Extract the full listing below without altering a single character.
━━━━━━━━━━━━━━━━
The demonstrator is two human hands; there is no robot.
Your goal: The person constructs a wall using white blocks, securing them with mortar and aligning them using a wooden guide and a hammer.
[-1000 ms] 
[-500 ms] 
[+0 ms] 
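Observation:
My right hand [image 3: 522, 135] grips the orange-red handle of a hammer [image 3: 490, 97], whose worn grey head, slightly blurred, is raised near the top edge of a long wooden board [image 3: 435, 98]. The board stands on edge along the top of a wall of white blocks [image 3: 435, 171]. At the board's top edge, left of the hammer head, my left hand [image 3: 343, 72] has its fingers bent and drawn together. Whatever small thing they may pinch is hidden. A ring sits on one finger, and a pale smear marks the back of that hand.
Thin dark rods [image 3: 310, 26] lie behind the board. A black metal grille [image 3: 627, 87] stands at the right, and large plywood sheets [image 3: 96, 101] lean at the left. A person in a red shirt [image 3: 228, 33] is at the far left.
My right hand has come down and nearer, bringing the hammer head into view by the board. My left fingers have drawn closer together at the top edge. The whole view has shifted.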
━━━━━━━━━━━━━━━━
▶ [Answer to the exercise]:
The demonstrator is two human hands; there is no robot.
Your goal: The person constructs a wall using white blocks, securing them with mortar and aligning them using a wooden guide and a hammer.
[-1000 ms] 
[-500 ms] 
[+0 ms] 
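Observation:
My right hand [image 3: 522, 135] grips the orange-red handle of a hammer [image 3: 490, 97], whose worn grey head, slightly blurred, is raised near the top edge of a long wooden board [image 3: 435, 98]. The board stands on edge along the top of a wall of white blocks [image 3: 435, 171]. At the board's top edge, left of the hammer head, my left hand [image 3: 343, 72] has its fingers bent and drawn together. Whatever small thing they may pinch is hidden. A ring sits on one finger, and a pale smear marks the back of that hand.
Thin dark rods [image 3: 310, 26] lie behind the board. A black metal grille [image 3: 627, 87] stands at the right, and large plywood sheets [image 3: 96, 101] lean at the left. A person in a red shirt [image 3: 228, 33] is at the far left.
My right hand has come down and nearer, bringing the hammer head into view by the board. My left fingers have drawn closer together at the top edge. The whole view has shifted.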

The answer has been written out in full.